The trip was over and they were taking me back home. When we were almost there, we had to stop; a tree had fallen across the road. They weren’t sure what to do; this was the boondocks and was well before the era of cellphones. But then we noticed that the car stuck in the road in front of us was my father’s. So we all hopped out and, while they chatted happily with my father, I climbed into the back seat of his car.

Where I found my sister looking anxious. Before our father got into the car, she had just enough time to whisper that we were in big trouble.

It was months, maybe a couple of years, before I found out what had happened. That’s another story for another time. The point is that I was “in big trouble” for something that had not involved me. I hadn’t even been in the same state! But somehow it was my fault, what other people had done and said, and I had to bear the responsibility.

So, yeah, I developed the habit of viewing people as incapable. I’m hoping that, with time, intelligence, and determination, I can learn to view people as just people. We each have our strengths and our weaknesses, and other peoples’ lives are neither my fault, my responsibility, nor my shame.

Hurting myself by “being nice”

Thursday, March 8th, 2012

Part of the reason my divorce case has gone so long and been so painful is that, for way too many years, I’ve been “too” nice.

By “being patient” (with people who were knowingly doing wrong), “being understanding” (with people who were knowingly deceiving), “being supportive” (of those who were intentially harming my interests), “being cooperative” (with those who were openly manipulating the system), and just generally “being nice” (by being a doormat while waiting for people to “do the right thing”), I enabled bad behavior to succeed.

Why am I now surprised that bad behavior is so strongly in evidence? Why do I ask myself why it has continued for so very many years?

The abuse began and has continued because I made sure that it worked well — for those who were doing the abusing. Of course the abuse continued! Why wouldn’t it have, right?

Yes, it’s nice to be “nice”, but only when one is being “nice” in a global sense. When all one is doing is being a doormat for somebody who wants a “thing” on which to wipe his feet, one isn’t being “nice”; one is being a doormat.
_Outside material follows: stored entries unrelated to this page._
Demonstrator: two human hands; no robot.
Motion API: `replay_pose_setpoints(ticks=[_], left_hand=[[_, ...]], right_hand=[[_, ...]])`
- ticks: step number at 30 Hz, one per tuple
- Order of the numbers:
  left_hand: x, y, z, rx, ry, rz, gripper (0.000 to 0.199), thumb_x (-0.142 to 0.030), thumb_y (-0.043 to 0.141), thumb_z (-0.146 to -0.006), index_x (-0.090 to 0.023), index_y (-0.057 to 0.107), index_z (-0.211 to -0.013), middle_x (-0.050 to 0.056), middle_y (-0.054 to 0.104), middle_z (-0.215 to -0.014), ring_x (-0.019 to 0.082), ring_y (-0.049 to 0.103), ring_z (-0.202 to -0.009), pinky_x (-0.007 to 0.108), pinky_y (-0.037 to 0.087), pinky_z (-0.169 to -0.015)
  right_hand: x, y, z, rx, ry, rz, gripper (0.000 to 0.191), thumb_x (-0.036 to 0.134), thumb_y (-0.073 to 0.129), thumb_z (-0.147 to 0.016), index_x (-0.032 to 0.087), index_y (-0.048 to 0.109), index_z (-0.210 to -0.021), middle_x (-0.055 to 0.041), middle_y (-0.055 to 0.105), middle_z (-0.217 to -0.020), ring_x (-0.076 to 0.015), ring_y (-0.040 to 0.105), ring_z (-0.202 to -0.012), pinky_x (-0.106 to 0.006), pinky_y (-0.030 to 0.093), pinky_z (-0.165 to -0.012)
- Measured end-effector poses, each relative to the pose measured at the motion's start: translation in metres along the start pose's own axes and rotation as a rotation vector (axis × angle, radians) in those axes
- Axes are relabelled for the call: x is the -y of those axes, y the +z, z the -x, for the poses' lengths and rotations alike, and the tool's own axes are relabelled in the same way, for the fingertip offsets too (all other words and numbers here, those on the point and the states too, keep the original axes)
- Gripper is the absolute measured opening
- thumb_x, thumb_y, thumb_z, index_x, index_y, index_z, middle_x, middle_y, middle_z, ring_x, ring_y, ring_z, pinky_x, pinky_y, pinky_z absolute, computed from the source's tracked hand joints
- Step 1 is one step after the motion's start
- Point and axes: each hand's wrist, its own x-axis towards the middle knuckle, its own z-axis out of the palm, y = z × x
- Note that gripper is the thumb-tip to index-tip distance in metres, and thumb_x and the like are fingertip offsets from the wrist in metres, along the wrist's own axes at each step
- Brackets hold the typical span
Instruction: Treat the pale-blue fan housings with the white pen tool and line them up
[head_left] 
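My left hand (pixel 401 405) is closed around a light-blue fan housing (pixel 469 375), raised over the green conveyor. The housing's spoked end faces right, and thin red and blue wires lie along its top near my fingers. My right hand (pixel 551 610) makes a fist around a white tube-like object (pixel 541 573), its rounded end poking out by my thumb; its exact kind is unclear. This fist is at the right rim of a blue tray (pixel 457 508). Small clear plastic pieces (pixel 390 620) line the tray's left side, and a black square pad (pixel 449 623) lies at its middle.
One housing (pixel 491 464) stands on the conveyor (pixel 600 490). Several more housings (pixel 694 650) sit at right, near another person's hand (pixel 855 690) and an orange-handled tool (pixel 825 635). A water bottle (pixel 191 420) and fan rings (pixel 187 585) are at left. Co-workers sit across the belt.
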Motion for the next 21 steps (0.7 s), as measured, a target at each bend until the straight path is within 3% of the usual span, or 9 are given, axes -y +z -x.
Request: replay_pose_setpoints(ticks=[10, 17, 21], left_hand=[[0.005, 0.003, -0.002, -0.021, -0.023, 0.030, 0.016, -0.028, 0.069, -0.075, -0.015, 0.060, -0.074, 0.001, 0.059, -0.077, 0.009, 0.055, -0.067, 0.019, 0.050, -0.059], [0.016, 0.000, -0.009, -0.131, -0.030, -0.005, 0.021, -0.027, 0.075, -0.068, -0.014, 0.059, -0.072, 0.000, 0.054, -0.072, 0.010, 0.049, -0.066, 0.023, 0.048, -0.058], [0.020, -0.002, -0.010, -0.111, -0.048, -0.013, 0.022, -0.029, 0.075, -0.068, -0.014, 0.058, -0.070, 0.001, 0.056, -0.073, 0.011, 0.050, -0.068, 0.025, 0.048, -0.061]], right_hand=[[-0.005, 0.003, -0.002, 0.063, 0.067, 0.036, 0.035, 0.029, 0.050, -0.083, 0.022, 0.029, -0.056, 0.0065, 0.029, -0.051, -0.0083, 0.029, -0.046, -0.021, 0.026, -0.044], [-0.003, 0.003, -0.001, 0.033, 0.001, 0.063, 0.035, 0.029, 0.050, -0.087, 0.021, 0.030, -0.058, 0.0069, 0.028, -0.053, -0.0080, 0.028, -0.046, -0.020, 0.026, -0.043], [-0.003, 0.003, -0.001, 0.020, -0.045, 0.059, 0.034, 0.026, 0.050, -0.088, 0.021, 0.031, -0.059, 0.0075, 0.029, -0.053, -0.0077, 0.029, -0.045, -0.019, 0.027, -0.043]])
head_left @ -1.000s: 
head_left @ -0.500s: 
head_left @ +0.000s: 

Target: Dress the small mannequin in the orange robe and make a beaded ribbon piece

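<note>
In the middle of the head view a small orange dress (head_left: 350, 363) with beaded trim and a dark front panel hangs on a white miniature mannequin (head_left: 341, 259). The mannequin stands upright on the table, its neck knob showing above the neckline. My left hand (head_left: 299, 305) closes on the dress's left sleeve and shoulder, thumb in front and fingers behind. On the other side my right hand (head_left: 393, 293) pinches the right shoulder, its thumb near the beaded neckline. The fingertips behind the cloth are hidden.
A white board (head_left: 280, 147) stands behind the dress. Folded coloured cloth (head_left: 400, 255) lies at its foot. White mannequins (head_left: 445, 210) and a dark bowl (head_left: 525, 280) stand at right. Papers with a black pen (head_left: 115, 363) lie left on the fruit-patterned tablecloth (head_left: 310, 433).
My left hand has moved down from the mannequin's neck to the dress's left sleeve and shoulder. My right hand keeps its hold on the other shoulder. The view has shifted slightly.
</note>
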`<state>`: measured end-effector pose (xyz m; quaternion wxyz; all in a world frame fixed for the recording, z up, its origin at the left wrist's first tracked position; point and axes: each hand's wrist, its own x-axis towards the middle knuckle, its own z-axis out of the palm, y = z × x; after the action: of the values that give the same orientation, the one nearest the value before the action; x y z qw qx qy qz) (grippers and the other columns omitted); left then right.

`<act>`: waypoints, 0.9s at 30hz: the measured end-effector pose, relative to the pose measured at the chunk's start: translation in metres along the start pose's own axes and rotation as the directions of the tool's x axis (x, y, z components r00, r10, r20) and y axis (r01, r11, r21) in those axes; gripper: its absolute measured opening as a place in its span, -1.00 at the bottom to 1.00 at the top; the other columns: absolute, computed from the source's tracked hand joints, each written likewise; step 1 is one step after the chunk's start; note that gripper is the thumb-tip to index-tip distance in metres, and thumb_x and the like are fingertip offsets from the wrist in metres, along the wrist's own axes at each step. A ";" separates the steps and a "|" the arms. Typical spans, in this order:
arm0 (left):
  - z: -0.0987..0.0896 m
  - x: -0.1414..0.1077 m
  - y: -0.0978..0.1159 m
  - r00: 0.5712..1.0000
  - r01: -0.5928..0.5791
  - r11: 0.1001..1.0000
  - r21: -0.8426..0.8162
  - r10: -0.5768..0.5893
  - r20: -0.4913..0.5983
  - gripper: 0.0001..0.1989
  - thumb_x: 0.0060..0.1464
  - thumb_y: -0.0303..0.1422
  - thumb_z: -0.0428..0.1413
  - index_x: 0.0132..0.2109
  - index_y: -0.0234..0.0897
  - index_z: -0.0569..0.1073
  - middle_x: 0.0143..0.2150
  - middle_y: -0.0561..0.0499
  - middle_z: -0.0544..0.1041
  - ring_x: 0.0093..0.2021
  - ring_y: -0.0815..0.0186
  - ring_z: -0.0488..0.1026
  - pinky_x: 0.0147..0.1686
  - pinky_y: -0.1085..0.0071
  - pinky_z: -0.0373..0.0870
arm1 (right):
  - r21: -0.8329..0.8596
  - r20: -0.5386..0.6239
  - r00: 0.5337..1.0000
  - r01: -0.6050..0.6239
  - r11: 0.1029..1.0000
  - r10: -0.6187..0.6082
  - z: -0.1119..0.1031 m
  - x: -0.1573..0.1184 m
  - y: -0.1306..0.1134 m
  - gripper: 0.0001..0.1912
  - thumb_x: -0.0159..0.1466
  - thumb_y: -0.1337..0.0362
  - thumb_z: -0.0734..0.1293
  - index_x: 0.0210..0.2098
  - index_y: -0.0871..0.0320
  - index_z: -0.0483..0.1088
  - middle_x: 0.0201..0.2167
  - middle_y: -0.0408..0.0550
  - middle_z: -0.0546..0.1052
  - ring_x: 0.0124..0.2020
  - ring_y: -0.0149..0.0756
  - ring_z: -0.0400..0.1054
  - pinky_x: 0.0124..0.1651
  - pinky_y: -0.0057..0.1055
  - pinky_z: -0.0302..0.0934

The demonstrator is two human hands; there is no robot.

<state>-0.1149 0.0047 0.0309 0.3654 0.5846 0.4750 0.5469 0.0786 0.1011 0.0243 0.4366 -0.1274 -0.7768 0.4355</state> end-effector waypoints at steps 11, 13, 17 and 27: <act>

It’s not the same thing.

Sleigh bells? Something’s ringing….

Saturday, December 31st, 2011

My tinnitus (persistent ringing in the ears) became noticeable to me in 2005 or so. Recently, it seems to me to have gotten yet louder. I can hear it when things get only vaguely calm or quiet.

In doing a bit of research, I’ve learned that mychronic dizziness may, in part, have led to the tinnitus. (My dizziness is caused by the orthostatic hypotension that I inherited from my mother’s side; I’ve been dealing with it since I was fourteen.) Also, apparently long-term severe stress can cause or worsen the malady.

How ironic: After years of mocking me for my dizziness, my husband now claims  that he is the one with the hypotension (which started, no doubt, shortly after he starting having his period) and that he suffered years of stress resulting from spousal abuse (he likes to tell people that I beat him up regularly). And now I may go deaf because of it. It’s almost funny.